<<<<

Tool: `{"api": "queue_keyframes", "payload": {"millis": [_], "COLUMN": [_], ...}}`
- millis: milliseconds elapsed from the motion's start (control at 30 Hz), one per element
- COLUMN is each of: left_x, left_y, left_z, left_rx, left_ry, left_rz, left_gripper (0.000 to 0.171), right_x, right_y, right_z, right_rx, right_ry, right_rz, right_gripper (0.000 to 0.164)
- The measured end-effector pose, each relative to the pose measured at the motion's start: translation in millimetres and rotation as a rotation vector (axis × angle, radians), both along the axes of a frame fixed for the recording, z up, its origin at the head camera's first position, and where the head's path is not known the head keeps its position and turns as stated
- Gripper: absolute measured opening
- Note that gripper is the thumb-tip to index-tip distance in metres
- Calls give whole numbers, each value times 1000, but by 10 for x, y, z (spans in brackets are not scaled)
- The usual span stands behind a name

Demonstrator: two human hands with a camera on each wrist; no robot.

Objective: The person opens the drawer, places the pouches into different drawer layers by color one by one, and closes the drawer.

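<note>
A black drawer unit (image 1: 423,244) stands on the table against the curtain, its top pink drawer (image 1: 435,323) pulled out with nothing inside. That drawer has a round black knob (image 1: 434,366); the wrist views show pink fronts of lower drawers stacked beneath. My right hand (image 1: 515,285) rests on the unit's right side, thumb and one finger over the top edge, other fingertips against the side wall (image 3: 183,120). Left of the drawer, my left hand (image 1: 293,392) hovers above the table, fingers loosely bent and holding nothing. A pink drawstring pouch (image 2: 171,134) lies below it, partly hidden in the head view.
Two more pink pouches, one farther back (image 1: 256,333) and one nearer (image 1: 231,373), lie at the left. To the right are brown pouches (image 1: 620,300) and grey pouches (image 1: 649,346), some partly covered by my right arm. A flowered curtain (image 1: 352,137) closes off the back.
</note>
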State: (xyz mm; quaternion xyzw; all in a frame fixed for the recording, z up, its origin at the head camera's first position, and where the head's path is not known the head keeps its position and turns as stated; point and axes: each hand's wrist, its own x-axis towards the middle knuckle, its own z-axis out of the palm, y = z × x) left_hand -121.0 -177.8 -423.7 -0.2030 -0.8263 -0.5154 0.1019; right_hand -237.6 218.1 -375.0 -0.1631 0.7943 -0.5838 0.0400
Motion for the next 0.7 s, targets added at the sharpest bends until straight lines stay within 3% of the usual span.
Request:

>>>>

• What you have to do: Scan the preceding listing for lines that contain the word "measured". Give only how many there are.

• Exercise solution: 2